Exercise instructions
Copy out the data below. Keep every word as it is.

Material provided
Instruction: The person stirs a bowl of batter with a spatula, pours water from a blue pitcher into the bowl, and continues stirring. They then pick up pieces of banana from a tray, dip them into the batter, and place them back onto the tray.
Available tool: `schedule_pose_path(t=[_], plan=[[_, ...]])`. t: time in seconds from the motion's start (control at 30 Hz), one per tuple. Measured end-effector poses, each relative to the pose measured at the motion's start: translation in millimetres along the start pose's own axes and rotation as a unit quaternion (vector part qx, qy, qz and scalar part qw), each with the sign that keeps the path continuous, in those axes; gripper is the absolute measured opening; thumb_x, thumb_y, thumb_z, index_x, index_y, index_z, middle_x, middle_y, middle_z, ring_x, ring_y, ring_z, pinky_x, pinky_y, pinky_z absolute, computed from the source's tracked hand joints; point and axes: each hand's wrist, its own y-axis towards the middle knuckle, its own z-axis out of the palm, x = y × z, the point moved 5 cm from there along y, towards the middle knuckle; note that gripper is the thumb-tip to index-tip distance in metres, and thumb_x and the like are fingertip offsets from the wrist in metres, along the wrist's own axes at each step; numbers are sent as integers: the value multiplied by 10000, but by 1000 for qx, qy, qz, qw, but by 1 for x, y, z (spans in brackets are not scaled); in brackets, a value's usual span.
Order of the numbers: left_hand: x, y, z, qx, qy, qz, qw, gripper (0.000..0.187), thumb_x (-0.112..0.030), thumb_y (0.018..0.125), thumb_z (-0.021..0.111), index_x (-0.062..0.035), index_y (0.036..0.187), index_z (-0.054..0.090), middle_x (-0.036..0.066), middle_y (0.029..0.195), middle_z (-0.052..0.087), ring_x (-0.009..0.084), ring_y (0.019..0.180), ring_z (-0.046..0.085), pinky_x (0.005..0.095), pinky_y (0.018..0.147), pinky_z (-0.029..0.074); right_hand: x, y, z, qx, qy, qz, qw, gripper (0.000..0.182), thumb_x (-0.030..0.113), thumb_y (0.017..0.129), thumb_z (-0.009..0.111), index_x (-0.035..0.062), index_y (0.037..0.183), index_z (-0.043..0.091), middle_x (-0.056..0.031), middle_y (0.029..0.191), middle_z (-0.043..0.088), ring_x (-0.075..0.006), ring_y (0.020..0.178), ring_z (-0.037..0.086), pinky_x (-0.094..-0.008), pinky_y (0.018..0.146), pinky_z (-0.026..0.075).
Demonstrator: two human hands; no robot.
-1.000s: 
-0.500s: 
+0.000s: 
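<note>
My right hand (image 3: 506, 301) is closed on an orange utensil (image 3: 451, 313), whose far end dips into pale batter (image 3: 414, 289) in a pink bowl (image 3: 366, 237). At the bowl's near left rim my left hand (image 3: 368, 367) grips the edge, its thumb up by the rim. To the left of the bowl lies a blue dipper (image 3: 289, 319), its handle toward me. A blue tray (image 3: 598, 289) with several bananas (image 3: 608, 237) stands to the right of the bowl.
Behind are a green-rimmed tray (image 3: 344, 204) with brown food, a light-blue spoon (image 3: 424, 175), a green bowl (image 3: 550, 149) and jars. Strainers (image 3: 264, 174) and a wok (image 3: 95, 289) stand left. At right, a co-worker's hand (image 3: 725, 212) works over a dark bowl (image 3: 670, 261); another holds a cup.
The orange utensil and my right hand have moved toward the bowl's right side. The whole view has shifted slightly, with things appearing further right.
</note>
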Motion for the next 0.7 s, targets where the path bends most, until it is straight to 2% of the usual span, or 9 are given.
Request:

Result below
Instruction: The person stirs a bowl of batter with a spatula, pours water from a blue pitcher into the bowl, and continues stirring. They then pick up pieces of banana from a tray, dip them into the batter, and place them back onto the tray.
Available tool: `schedule_pose_path(t=[_], plan=[[_, ...]])`. t: time in seconds from the motion's start (control at 30 Hz), one per tuple. Measured end-effector poses, each relative to the pose measured at the motion's start: translation in millimetres along the start pose's own axes and rotation as a unit quaternion (vector part qx, qy, qz and scalar part qw), each with the sign that keeps the path continuous, in those axes; gripper is the absolute measured opening; thumb_x, thumb_y, thumb_z, index_x, index_y, index_z, middle_x, middle_y, middle_z, ring_x, ring_y, ring_z, pinky_x, pinky_y, pinky_z absolute, computed from the source's tracked hand joints; point and axes: each hand's wrist, its own y-axis towards the middle knuckle, its own z-axis out of the palm, x = y × z, the point moved 5 cm from there along y, towards the middle knuckle; note that gripper is the thumb-tip to index-tip distance in metres, and thumb_x and the like are fingertip offsets from the wrist in metres, along the wrist's own axes at each step; numbers are sent as integers: the value multiplied by 10000, but by 1000 for qx, qy, qz, qw, but by 1 for x, y, z (spans in brackets are not scaled); in brackets, a value's usual span.
Order of the numbers: left_hand: x, y, z, qx, qy, qz, qw, gripper (0.000..0.187), thumb_x (-0.112..0.030), thumb_y (0.018..0.125), thumb_z (-0.021..0.111), index_x (-0.062..0.035), index_y (0.036..0.187), index_z (-0.054..0.090), middle_x (-0.036..0.066), middle_y (0.029..0.195), middle_z (-0.052..0.087), ring_x (-0.009..0.084), ring_y (0.019..0.180), ring_z (-0.046..0.085), pinky_x (0.005..0.095), pinky_y (0.018..0.147), pinky_z (-0.029..0.074); right_hand: x, y, z, qx, qy, qz, qw, gripper (0.000..0.182), thumb_x (-0.030..0.113), thumb_y (0.017..0.129), thumb_z (-0.009..0.111), index_x (-0.035..0.062), index_y (0.037..0.183), index_z (-0.043..0.091), middle_x (-0.056..0.031), middle_y (0.029..0.191), middle_z (-0.043..0.088), ring_x (-0.075..0.006), ring_y (0.020..0.178), ring_z (-0.037..0.086), pinky_x (-0.094..-0.008), pinky_y (0.018..0.146), pinky_z (-0.026..0.075).
Demonstrator: two human hands; no robot.
-1.000s: 
-0.500s: 
+0.000s: 
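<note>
My right hand (image 3: 506, 301) is closed on an orange utensil (image 3: 451, 313), whose far end dips into pale batter (image 3: 414, 289) in a pink bowl (image 3: 366, 237). At the bowl's near left rim my left hand (image 3: 368, 367) grips the edge, its thumb up by the rim. To the left of the bowl lies a blue dipper (image 3: 289, 319), its handle toward me. A blue tray (image 3: 598, 289) with several bananas (image 3: 608, 237) stands to the right of the bowl.
Behind are a green-rimmed tray (image 3: 344, 204) with brown food, a light-blue spoon (image 3: 424, 175), a green bowl (image 3: 550, 149) and jars. Strainers (image 3: 264, 174) and a wok (image 3: 95, 289) stand left. At right, a co-worker's hand (image 3: 725, 212) works over a dark bowl (image 3: 670, 261); another holds a cup.
The orange utensil and my right hand have moved toward the bowl's right side. The whole view has shifted slightly, with things appearing further right.
</note>
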Motion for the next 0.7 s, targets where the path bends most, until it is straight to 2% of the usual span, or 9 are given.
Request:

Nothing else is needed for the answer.